Netflix’s “The Haunting of Hill House” is very scary, and not just in a haunted-house way. Many critics (including The Times’s Jason Zinoman) zeroed in on Episode 6 as the series’ best, and the show’s creator, Mike Flanagan, wrote a great thread on Twitter breaking down how 51 minutes of the episode consisted of just five shots, calling it “the hardest thing most of us have ever done.”

Bob Dylan’s “Blood on the Tracks” is the focus of his latest Bootleg Series box set, called “More Blood, More Tracks,” and I applaud whoever made that decision. The set “unveils all of the initial sessions,” writes the pop music critic Jon Pareles, as well as “Up to Me,” a song that Dylan wrote for the album but didn’t include. Over at The Ringer, Steven Hyden imagines how the track could fit into Luca Guadagnino’s upcoming movie adaptation of the album.
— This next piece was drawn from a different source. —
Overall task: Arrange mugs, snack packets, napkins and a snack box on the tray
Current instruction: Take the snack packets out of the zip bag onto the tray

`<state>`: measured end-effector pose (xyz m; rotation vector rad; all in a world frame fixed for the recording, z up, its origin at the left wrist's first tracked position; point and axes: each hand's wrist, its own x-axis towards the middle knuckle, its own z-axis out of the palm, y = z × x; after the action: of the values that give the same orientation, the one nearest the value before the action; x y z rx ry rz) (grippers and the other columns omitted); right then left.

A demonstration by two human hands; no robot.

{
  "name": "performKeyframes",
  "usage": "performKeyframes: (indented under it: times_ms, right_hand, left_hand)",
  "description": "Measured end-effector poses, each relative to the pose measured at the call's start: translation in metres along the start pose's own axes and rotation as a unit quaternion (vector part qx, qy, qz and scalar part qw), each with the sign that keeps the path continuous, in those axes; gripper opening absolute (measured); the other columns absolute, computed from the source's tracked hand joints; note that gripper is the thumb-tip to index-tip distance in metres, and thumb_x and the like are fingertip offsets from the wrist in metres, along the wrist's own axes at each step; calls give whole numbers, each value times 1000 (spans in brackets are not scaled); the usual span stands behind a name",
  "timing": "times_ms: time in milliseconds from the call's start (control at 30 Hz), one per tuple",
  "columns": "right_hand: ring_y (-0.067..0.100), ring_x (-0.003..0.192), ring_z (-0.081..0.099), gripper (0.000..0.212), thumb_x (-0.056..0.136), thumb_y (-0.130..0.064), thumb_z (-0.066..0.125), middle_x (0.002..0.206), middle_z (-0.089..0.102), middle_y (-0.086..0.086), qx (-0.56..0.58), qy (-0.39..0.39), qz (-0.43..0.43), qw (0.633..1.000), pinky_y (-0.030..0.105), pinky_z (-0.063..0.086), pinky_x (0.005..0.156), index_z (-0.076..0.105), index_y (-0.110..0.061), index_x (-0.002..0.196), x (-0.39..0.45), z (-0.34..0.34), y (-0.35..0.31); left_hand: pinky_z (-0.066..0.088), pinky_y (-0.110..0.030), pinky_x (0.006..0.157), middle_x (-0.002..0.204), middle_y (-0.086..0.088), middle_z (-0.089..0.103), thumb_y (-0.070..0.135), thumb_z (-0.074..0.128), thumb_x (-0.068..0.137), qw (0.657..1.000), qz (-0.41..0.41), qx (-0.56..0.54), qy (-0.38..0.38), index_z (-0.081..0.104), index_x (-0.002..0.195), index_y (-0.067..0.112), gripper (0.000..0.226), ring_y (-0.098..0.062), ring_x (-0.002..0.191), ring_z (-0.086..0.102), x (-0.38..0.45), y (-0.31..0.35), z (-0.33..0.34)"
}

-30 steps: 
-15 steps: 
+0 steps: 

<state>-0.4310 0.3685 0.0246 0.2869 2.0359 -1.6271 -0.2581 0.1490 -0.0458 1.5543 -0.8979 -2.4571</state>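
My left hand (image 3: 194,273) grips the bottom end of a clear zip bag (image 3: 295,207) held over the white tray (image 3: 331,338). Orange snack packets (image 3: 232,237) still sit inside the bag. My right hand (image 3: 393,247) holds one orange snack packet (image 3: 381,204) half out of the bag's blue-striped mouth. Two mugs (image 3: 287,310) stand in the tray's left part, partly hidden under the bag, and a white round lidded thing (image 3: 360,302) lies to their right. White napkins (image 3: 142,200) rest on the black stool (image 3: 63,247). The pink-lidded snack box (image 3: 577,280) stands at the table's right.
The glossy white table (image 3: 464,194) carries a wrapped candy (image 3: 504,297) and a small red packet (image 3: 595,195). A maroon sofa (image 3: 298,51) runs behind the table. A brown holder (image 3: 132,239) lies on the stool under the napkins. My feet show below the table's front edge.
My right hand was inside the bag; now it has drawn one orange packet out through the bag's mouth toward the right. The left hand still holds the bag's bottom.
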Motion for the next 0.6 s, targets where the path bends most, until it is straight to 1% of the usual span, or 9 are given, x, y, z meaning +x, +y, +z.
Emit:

There’s a lot of interesting stuff (but too much Andy Cohen) in this video from the Whitney Museum about Andy Warhol and our current pop-culture landscape. Were Warhol’s screenprints essentially memes? Was living his life wearing a camera and a tape recorder foreshadowing our phone addiction? How happy would he be to know that a huge retrospective of his work is about to open at the Whitney? (Yes, probably, and extremely.)

Both “Shrek” and “Puss in Boots” are getting reboots, fueled by the man behind “Despicable Me,” Chris Meledandri. “There’s a tremendous amount of fun to be had in that world,” he told Variety, adding, “You want to find something in the narrative that really feels like a departure.”